The invention relates to medicine, namely to dentistry, clinical biochemistry.

A known method for assessing the state of free radical oxidation (SRO) for one parameter of the oral fluid (mixed saliva) in inflammatory periodontal diseases by determining the level of chemiluminescence [1], because mixed saliva, washing the tissues of the oral cavity, receives a number of its chemical components from the surface layers of periodontal and gingival fluid. The maximum flash from 0.8 to 5 conventional units and the light sum from 1.5 to 37 conventional units are estimated as low activity of free radical oxidation; maximum flash indices from 6.55 to 45 conventional units and light sums from 61 to 497 conventional units are estimated as high activity of free radical oxidation.
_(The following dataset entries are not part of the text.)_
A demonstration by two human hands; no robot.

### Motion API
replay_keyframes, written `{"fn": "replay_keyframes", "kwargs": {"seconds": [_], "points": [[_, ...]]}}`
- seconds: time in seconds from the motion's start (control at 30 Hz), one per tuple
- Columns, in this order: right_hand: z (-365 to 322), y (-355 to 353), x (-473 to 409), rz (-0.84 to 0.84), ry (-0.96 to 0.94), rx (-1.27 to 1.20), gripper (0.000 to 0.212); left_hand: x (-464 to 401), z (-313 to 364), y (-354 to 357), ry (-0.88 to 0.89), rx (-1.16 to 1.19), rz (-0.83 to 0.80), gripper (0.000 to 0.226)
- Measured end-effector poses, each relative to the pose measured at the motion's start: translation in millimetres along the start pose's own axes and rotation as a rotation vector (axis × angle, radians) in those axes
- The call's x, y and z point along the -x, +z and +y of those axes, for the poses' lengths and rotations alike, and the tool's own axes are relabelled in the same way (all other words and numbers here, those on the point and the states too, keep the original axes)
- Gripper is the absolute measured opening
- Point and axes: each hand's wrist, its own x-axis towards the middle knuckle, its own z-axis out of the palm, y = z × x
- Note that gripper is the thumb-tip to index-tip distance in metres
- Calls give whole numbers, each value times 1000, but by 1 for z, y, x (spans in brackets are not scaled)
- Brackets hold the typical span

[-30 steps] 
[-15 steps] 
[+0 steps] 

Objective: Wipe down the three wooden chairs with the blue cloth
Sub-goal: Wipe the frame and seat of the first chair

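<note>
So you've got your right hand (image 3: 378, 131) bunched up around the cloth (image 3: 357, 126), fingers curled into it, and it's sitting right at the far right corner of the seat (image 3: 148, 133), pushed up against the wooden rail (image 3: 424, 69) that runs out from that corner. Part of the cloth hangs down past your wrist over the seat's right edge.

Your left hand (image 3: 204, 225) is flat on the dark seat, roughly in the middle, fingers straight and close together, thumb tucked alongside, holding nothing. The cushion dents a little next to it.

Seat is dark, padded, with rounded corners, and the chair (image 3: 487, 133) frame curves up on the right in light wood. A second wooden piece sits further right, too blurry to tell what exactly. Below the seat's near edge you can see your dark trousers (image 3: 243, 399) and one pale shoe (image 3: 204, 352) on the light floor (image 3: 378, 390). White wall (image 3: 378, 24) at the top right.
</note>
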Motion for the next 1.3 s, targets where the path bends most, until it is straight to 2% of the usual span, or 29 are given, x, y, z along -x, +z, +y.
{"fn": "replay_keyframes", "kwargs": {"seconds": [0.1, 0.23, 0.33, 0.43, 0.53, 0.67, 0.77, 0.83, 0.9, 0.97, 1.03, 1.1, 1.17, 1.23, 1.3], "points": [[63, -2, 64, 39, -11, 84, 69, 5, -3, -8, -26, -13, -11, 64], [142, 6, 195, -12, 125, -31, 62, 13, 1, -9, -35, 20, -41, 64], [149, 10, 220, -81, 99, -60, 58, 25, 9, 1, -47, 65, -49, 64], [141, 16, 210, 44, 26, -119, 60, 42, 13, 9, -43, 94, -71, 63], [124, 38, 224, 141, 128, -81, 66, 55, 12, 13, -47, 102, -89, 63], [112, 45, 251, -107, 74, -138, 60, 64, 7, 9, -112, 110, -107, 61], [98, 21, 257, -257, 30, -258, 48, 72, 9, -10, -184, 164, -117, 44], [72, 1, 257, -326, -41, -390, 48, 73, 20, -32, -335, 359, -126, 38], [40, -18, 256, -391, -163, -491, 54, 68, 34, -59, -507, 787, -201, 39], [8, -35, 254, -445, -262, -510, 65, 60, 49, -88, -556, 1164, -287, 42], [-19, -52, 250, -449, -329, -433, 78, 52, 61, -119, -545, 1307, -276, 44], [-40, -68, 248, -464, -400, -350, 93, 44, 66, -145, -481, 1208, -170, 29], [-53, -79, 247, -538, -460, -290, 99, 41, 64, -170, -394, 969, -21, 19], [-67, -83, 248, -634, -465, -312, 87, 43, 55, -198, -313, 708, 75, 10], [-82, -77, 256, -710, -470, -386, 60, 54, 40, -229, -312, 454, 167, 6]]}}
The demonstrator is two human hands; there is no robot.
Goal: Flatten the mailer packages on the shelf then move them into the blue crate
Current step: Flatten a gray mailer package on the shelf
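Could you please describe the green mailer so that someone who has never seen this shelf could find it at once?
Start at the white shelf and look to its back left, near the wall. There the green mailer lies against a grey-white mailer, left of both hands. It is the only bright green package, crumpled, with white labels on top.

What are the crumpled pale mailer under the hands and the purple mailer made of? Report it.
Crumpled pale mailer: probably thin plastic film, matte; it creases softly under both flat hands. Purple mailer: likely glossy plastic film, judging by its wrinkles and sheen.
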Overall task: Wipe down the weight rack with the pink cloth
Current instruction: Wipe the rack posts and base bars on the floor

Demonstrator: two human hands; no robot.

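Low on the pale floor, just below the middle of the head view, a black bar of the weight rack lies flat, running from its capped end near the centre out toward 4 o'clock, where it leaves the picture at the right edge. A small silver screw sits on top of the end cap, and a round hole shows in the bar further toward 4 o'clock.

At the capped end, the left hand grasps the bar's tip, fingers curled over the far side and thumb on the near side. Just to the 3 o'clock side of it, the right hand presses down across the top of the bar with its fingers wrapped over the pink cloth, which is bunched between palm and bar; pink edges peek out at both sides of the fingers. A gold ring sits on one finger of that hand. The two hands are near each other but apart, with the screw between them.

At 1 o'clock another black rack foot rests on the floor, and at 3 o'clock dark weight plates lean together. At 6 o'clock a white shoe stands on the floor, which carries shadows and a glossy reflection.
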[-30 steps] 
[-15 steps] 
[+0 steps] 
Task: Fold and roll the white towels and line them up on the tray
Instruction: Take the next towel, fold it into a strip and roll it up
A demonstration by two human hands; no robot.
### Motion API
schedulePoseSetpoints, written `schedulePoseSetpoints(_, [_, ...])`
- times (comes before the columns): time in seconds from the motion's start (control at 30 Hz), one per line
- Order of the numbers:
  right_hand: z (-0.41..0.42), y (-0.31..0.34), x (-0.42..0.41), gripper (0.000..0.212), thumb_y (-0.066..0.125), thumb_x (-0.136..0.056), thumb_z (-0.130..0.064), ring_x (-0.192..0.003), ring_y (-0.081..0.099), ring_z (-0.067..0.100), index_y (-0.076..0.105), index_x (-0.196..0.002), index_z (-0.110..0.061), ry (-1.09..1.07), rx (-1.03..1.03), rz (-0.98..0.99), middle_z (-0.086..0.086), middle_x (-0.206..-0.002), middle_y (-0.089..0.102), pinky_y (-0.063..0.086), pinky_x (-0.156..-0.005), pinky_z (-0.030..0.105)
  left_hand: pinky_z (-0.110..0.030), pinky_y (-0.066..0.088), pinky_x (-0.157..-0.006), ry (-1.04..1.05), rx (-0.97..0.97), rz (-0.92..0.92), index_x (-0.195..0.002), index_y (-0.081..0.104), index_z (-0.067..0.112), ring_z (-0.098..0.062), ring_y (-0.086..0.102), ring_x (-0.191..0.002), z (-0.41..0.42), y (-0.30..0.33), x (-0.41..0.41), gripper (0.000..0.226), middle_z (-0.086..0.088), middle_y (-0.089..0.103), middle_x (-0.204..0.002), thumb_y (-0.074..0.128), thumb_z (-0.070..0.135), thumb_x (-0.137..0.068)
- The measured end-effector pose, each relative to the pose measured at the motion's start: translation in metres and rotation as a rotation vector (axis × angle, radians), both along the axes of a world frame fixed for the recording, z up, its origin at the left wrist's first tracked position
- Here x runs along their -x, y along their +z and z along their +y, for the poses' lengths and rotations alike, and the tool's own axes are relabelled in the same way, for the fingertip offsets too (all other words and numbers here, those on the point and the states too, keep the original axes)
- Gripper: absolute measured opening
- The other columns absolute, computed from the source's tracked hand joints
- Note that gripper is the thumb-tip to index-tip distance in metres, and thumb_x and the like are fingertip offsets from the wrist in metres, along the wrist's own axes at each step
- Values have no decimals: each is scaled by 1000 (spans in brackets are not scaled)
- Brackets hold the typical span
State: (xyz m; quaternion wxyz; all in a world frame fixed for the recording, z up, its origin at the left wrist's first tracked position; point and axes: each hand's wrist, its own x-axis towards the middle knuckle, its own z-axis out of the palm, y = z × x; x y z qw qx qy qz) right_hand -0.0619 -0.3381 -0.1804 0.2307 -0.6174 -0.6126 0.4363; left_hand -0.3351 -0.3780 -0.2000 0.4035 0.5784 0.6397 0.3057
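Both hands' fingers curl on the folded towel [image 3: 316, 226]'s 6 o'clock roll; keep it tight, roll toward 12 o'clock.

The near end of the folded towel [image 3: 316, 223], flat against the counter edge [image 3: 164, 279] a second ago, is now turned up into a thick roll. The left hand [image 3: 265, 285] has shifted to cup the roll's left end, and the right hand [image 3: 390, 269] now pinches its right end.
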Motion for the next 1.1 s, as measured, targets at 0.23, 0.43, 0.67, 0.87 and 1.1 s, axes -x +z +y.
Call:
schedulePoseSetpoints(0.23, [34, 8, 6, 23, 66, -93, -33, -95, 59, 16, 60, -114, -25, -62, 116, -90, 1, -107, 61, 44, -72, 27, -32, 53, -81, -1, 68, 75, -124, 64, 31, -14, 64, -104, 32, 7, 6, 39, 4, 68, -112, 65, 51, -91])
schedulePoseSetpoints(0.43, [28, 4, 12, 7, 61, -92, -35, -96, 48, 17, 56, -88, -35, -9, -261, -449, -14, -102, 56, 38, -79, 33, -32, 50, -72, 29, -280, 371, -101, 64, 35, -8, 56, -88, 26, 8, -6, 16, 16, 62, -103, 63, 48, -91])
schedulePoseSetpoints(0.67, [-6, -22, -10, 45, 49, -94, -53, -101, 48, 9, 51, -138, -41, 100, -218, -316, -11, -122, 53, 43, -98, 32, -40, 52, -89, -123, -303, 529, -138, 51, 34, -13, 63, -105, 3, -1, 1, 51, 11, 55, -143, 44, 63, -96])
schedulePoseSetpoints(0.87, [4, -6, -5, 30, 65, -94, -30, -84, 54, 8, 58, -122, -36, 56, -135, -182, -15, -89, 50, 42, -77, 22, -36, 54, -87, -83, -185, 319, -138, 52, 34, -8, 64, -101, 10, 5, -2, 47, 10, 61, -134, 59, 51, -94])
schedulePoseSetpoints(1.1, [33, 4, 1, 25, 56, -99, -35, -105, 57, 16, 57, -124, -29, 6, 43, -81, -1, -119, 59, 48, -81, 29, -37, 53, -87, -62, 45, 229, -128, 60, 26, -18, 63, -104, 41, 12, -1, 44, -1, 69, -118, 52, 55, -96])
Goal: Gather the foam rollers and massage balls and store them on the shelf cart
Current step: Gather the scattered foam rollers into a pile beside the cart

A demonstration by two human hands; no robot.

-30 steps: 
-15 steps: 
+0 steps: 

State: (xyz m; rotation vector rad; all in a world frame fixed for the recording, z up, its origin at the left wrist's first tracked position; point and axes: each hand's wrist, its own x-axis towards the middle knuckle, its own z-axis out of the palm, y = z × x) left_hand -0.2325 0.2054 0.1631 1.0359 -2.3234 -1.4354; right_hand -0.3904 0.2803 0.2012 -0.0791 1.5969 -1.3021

This research method does not provide a sufficiently complete objective assessment of the effectiveness of the treatment, because does not take into account the state of the antioxidant system that reflects the protective properties of the body.

There is also a method for evaluating the effectiveness of treatment of inflammatory diseases of the tissues of the oral cavity [2] by determining the integral residual coefficient K of the oral fluid, which characterizes the balance between a number of CPO and antioxidant protection (AOD) and reflects the effectiveness of therapy according to the indicators of mixed unstimulated saliva using the formula:

where ^b 1 is an index indicating the indicators of patients before treatment,

^b 2 - an index indicating the indicators of patients after treatment,

^З - an index indicating indicators of healthy people

MDA is the content of malondialdehyde,

MHL - an indicator of the maximum outbreak of chemiluminescence,

PPLC - an indicator of the half-life of chemiluminescence,

SOD - superoxide dismutase activity,

GPO - glutathione peroxidase activity.

When the value of the integral residual salivary coefficient K is equal to and higher than 1.0, the treatment is assessed as ineffective, and when the value of K saliva is lower than 1.0, the treatment is evaluated as effective, and the decrease in the saliva K value is proportional to the increase in the treatment efficiency.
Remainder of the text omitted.